Am gestrigen Montag Nachmittag und Abend trafen nun acht Gewerkschaftsverbände erneut zusammen, um über den Fortgang ihrer Aktionen zu beraten. Und hier die Entscheidungen (vgl. ihr Kommuniqué externer Link)

Neue Aktionstage: einmal "dezentral" (d.h. ohne Anstrengung durch die Dachverbände), einmal zentral

Dabei beschlossen sie, am 26. Mai, einem Wochentag, "dezentralisierte Aktionen" durchzuführen, für die es jedoch keinen gemeinsamen Streik- oder Demo-Aufruf gibt, sondern "je nach Lage vor Ort" entschieden werden soll. Was aber auch bedeutet, dass die zentralen Gewerkschaftsverbände sich nicht auf höchster Ebene anstrengen, um dafür zu mobilisieren.

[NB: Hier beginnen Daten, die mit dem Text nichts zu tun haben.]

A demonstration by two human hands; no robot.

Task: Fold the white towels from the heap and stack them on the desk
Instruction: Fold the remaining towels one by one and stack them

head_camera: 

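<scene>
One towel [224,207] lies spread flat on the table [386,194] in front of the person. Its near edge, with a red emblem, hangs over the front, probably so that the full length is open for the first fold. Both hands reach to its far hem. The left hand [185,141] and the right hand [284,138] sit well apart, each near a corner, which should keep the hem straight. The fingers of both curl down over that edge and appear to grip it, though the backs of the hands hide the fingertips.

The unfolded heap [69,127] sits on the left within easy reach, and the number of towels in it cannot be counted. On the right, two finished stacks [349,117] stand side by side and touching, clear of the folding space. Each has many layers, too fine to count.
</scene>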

Und am 13. Juni, einem Samstag, soll es erneut auf frankreichweiter Ebene zu Demonstrationen kommen. Dieser Beschluss stellt einen Kompromiss zwischen der "moderaten" und vor allem auf Verhandlungen mit der Regierung abzielenden Haltung vieler Gewerkschaftsapparate (CFDT, auch die CGT-Spitze) und der "radikaleren", einen Streikaufruf fordernden Position (SUD-Gewerkschaften, Teile der CGT-Basis, z.T. auch die populistische FO und die Lehrer/innen/gewerkschaft FSU) dar. Dabei verkündete die FO-Führung im Nachhinein, ein Streik wäre ihr lieber gewesen . (Vgl. Artikel externer Link)

Ob er allerdings die Kluft zwischen "harten Konflikten" in manchen Betrieben und einem eher lauen Auftreten auf frankreichweiter Ebene überbrücken kann? Dies erscheint im Augenblick eher unwahrscheinlich.